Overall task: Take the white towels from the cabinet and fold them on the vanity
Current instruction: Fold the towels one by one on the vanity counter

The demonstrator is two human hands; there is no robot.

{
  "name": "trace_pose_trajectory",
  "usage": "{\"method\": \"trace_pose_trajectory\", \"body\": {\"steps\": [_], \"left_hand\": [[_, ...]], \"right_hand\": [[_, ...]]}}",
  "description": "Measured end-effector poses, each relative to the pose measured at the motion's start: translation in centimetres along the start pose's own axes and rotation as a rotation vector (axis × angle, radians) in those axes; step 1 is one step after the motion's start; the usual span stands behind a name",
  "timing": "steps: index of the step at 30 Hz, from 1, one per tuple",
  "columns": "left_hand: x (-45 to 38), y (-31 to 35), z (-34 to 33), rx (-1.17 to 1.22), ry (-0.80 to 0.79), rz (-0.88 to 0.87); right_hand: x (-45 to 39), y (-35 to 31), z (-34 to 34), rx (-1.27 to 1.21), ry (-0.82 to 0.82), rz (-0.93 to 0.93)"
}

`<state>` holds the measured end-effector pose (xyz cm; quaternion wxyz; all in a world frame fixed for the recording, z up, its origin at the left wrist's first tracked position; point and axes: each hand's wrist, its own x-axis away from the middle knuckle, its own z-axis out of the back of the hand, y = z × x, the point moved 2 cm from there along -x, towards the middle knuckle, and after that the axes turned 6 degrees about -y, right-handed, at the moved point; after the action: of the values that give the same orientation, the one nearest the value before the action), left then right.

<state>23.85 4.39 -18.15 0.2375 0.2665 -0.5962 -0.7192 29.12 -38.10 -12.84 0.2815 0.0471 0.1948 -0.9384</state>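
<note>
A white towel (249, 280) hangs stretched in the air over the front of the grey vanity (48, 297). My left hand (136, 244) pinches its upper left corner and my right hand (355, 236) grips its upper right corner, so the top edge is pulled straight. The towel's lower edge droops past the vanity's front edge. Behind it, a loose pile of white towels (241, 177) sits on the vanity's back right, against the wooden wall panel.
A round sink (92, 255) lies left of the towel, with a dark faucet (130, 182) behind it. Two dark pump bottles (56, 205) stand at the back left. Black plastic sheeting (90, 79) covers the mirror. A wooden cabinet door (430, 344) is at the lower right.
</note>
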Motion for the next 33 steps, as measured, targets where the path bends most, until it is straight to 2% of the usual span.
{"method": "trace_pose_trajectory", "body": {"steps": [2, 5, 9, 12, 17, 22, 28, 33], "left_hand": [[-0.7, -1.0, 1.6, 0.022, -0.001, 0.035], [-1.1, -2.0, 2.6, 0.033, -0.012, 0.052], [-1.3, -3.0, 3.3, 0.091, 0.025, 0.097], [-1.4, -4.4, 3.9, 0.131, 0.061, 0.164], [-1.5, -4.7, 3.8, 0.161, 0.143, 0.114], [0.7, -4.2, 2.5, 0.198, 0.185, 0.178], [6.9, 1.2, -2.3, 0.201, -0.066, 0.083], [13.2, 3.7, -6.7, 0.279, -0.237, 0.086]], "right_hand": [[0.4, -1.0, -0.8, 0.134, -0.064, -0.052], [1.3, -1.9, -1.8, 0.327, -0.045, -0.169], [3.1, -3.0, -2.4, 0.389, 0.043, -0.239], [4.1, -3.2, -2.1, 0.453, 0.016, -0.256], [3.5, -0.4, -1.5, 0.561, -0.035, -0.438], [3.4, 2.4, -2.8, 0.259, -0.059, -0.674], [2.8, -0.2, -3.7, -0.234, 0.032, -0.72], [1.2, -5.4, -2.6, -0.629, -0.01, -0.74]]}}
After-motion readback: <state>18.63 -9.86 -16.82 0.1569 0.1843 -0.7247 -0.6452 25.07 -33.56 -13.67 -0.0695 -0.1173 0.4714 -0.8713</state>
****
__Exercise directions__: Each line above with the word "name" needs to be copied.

__Task result__:
  "name": "trace_pose_trajectory",
  "description": "Measured end-effector poses, each relative to the pose measured at the motion's start: translation in centimetres along the start pose's own axes and rotation as a rotation vector (axis × angle, radians) in those axes; step 1 is one step after the motion's start; the usual span stands behind a name",

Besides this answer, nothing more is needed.